By the Primary Editors
***
What is Ethiopia and where is Ethiopia? At first glance, these questions seem simple enough. However, as our forum “Intellectual Histories of Ethiopia” shows, there have been centuries of complex contestation over the meanings and geographies of Ethiopia. Despite its ancient history and turbulent present, Ethiopia’s contributions to global intellectual histories are still mostly overlooked. Historians of ideas have begun to address the inherent Eurocentrism within the broader field of intellectual history. Recent works have drawn our attention to the extra-European world as a vibrant space of conceptual production. Though much of the work remains to be done, our forum takes a step in that direction by showcasing new research on the history of ideas in and from Ethiopia. We seek to contribute to the ongoing decolonization of the field of intellectual history and thus, opening it up to include non-white and non-male actors as agents in their histories. We hope that this project will instigate new interest in Ethiopia and its diverse and rich traditions of intellectual histories. It is a growing work in progress; if you would like to contribute a piece on Ethiopia (broadly defined) and decolonization, please do get in touch with us here.
Although many sources on Ethiopia are fragmentary, texts in multiple languages play a significant role in all of our pieces. Gə’əz has been the dominant literary language for much of Ethiopia’s long history. As our three opening pieces demonstrate, scholars of Ethiopian history of ideas need to be versed in multiple languages, such as those from Omotic and Cushite families, Greek, Latin, Arabic, Hebrew, Syriac, Turkish, Portuguese, and Italian. A daunting prospective for any aspiring scholar, but one that is rewarded by the richness and transcultural interconnectedness of intellectual life in this region.
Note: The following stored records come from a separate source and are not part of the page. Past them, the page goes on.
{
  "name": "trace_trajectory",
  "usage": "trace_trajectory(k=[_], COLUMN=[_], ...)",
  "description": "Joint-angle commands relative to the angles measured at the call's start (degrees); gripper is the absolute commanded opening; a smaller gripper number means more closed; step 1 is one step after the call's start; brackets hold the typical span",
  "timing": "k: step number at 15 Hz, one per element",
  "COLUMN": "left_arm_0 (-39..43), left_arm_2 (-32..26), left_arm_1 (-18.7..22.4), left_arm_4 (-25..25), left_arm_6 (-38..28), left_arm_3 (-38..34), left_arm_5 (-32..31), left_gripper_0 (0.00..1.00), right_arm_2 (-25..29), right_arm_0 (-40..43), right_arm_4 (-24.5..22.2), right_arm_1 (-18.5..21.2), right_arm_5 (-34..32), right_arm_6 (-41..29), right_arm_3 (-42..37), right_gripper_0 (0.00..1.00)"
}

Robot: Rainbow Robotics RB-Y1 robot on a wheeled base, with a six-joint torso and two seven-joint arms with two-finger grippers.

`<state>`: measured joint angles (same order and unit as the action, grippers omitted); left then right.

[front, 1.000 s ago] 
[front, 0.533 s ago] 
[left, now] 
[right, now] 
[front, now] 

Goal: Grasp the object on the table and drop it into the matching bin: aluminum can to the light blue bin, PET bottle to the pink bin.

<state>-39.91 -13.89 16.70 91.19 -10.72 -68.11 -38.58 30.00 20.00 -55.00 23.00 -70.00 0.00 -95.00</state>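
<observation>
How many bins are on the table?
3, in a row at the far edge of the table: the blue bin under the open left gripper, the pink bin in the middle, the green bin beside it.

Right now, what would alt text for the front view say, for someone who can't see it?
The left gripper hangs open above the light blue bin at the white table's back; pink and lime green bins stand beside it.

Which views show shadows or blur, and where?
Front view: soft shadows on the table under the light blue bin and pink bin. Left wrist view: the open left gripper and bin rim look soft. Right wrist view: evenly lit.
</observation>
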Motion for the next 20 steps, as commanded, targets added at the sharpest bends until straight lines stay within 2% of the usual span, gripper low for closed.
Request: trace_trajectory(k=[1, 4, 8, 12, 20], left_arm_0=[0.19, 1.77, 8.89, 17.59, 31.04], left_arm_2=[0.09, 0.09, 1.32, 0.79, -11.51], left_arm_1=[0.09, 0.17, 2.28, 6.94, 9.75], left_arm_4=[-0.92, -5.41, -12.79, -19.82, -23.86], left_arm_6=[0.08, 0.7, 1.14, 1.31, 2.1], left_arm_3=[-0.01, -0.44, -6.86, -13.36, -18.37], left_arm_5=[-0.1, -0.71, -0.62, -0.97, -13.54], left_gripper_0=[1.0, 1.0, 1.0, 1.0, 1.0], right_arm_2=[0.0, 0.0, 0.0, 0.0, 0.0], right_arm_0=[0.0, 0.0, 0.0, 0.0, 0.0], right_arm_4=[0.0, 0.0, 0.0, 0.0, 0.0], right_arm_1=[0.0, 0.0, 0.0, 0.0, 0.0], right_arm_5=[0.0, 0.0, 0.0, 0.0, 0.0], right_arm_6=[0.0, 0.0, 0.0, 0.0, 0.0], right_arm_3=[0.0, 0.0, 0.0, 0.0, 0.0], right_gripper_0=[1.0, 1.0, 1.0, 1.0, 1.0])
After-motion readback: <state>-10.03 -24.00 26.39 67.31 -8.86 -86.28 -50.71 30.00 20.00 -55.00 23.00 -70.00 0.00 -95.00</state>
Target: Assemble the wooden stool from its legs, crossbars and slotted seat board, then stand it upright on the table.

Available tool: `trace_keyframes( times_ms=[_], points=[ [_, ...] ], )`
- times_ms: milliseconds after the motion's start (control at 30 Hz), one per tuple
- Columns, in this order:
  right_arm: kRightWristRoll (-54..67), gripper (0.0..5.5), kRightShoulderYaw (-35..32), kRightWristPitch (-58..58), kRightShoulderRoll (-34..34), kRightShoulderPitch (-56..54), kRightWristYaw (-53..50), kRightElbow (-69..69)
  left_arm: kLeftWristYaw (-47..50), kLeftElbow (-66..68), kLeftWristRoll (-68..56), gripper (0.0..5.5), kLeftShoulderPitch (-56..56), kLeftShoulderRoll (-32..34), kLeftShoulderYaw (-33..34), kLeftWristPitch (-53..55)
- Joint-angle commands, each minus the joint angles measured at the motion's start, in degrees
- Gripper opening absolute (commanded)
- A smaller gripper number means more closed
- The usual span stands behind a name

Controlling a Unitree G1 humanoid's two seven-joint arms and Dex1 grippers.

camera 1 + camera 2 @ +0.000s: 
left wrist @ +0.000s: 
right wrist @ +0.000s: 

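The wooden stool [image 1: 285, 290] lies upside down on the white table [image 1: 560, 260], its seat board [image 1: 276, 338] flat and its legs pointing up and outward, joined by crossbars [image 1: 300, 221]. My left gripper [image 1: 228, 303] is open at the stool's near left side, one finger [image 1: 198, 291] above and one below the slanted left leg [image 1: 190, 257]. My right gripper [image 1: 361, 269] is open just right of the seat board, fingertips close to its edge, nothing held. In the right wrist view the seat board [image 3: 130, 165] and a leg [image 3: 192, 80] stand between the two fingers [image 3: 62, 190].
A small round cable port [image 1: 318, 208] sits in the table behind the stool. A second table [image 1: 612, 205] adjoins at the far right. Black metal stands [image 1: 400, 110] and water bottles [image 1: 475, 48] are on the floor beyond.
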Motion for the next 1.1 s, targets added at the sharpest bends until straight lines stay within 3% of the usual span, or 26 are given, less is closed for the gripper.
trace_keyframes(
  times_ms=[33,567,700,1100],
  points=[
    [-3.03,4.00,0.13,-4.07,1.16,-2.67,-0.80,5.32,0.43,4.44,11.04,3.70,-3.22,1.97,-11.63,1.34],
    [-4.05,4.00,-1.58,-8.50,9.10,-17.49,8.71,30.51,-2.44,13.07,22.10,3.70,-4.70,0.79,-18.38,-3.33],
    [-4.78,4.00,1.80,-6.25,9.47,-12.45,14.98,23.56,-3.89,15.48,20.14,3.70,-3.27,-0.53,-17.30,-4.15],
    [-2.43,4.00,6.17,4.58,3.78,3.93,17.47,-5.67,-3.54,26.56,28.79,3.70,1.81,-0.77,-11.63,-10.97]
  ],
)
The geographical range of these languages attests to the breadth of Ethiopia’s intellectual history, and so does the influence of religion. In the area now known as Ethiopia and the Horn of Africa, many religions exchanged, jostled and fought. This forum’s pieces show, as some recent books have done, that Ethiopia is a key player in the emergence of monotheistic faith. Christianity, for instance, while regarded as the cornerstone of European civilization with roots in Latin, Greek or Slavonic traditions, has to be resituated as having an influential historical tradition in the Horn of Africa. And as so with language, scholars of Ethiopia encounter multiple religions across its history.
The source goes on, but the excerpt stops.